Azure Synapse Analytics Blog

7 MIN READ

Azure Synapse Analytics September Update 2022

Microsoft

Sep 28, 2022

Azure Synapse Analytics September Update 2022

Welcome to the September 2022 update for Azure Synapse Analytics! This month, you will find information about MERGE for dedicated SQL pools, Auto-statistics for CSV datasets in serverless SQL and the new Livy errors codes for Apache Spark in Azure Synapse Analytics. Additional general updates and new features in Synapse Data Explorer and Data Integration are also mentioned in this edition.

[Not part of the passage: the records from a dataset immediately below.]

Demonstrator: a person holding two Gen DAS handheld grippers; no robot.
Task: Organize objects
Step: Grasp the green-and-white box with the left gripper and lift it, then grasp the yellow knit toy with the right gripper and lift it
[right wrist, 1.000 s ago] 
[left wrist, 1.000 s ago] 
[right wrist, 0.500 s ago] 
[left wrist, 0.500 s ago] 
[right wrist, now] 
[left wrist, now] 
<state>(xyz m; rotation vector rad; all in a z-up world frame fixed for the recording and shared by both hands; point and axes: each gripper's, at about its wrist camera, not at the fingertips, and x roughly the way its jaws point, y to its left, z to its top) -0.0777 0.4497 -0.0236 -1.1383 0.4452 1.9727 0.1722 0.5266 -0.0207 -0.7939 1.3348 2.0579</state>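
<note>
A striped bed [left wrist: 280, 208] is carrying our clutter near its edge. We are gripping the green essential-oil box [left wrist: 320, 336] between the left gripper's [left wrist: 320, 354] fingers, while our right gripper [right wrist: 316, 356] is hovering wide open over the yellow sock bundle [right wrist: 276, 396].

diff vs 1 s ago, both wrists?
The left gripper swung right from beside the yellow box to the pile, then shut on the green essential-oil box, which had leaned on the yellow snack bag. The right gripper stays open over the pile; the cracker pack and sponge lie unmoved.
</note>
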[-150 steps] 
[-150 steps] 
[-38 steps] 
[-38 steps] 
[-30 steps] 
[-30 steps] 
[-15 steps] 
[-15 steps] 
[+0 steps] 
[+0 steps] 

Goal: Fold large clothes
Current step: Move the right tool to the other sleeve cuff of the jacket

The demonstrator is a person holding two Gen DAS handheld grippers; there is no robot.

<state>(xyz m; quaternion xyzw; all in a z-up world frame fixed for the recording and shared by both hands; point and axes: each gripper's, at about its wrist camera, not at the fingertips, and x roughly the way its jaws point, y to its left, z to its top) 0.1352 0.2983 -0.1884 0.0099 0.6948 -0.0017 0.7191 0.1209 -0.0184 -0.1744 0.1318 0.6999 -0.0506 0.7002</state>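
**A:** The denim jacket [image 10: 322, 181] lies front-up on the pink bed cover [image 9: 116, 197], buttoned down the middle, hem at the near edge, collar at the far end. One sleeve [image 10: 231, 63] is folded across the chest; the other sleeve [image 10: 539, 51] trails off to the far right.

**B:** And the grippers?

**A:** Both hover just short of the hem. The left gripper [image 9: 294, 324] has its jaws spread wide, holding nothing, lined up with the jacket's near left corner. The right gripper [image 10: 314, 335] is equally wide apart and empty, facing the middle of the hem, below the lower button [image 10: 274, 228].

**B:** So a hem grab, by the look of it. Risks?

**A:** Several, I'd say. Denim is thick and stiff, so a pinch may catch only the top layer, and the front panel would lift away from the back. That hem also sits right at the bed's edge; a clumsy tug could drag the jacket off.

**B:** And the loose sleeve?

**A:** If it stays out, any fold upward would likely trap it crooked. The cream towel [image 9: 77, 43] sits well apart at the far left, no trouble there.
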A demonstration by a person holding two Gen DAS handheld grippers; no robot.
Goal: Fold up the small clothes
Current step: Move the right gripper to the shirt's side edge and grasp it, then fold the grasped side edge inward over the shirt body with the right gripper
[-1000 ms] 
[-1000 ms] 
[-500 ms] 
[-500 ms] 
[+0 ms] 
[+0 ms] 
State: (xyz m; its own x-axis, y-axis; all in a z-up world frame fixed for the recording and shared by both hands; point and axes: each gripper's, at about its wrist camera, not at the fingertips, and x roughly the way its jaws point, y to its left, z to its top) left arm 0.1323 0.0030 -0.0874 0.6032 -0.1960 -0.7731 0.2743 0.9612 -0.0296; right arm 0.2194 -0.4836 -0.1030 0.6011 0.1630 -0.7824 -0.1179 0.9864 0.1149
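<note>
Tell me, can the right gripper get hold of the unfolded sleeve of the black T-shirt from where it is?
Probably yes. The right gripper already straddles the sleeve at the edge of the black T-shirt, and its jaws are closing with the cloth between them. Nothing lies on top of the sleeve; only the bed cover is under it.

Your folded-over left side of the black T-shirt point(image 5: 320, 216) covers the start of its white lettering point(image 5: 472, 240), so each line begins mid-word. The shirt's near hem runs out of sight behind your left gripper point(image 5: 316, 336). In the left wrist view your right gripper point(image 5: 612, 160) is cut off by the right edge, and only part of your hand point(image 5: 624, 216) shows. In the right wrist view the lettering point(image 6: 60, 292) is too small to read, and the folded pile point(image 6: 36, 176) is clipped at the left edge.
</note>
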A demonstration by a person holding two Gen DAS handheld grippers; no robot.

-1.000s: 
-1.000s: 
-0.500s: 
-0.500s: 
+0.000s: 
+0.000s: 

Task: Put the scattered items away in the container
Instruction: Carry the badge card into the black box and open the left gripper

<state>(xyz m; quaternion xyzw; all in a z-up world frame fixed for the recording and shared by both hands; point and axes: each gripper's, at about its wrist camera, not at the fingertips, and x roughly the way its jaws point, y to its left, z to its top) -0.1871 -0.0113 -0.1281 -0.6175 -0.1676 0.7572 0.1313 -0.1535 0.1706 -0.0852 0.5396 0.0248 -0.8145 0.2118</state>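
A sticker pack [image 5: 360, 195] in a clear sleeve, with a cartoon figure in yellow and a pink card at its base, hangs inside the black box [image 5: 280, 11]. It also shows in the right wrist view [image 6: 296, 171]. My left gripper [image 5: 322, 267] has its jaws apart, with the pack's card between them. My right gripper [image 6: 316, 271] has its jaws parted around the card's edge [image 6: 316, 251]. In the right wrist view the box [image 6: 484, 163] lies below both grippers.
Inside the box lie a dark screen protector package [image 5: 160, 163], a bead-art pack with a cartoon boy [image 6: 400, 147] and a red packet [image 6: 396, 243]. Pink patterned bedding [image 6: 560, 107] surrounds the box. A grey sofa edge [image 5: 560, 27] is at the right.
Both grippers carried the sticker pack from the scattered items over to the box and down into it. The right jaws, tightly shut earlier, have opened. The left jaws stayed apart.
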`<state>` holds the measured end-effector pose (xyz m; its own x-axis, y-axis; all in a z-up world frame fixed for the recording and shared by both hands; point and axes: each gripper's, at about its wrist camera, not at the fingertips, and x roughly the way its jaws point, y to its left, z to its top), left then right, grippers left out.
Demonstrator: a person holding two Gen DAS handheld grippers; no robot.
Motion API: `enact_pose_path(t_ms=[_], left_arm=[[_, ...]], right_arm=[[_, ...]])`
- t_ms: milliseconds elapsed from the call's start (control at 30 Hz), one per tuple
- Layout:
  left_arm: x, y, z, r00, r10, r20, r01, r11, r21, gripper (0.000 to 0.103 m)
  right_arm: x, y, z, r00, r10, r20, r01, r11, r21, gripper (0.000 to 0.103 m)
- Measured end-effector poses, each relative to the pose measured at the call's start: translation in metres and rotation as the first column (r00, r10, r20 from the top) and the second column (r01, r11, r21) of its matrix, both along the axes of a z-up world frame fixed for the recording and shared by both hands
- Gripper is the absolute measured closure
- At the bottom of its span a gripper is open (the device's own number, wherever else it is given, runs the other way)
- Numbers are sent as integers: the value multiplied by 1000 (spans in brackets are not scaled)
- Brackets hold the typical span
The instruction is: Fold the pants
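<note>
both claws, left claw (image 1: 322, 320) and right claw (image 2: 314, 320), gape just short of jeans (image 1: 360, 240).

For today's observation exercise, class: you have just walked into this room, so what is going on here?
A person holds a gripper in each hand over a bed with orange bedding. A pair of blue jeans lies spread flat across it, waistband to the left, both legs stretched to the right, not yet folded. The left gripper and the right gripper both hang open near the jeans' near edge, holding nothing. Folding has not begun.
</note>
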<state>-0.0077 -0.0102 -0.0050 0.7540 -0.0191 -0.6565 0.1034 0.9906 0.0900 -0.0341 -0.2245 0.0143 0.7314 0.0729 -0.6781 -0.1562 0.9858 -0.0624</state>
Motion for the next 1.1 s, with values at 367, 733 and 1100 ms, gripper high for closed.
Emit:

Don’t forget to check out our companion video on the Azure Synapse Analytics YouTube channel!

SQL
- Auto-statistics for OPENROWSET in CSV datasets
- MERGE T-SQL is now Generally Available
Apache Spark for Synapse
- New informative Livy errors codes
Synapse Data Explorer
Data Integration

SQL

Auto-statistics for OPENROWSET in CSV datasets

Serverless SQL pool relies on statistics to generate an optimal query execution plan and resource allocation. Previously, you had to manually create statistics for your CSV datasets when querying with OPENROWSET to get optimal performance due to the lack of CSV auto-statistics feature. With this improvement, serverless SQL pool will automatically create statistics for CSV datasets when needed to ensure an optimal query execution plan is generated. This feature is currently enabled for OPENROWSET only.

How much performance improvement CSV statistics will bring depends on query complexity and the amount of data processed. The following chart compares durations of TPCH queries on top of 10MB and 1TB CSV datasets with and without statistics:

In both cases, improvement is ~25% with no additional user effort. With this improvement, statistics will be created automatically for your CSV datasets queried with OPENROWSET. That way you can enjoy faster queries over CSV files!

To learn more, please read Statistics in serverless SQL pool.

MERGE T-SQL is now Generally Available

We are happy to announce that the MERGE T-SQL command for Azure Synapse Dedicated SQL pools is now Generally Available! MERGE has been a highly requested addition to the Synapse T-SQL library that encapsulates INSERTs/UPDATEs/DELETEs into a single statement, drastically easing migrations and making table synchronization a breeze.

To ensure you are using the official GA-supported version of MERGE, check that the ‘@@version’ of your Synapse Dedicated SQL pool is on ‘10.0.17829.0’ or beyond. To learn more about the MERGE statement in Synapse SQL Dedicated pools, check out MERGE (Transact-SQL) and the Tech Community Blogpost.

Apache Spark for Synapse

New informative Livy errors codes

Many factors can play into the failure of a Spark application in Azure Synapse Analytics. For example, it can be due to a system error or a user related error. Previously, all errors in failing Spark jobs surfaced with a generic error code displaying LIVY_JOB_STATE_DEAD. This error code gave no further insight into why the job had failed and required significant effort to identify the root cause by digging into the driver, executor, Spark Event and Livy logs to find a solution.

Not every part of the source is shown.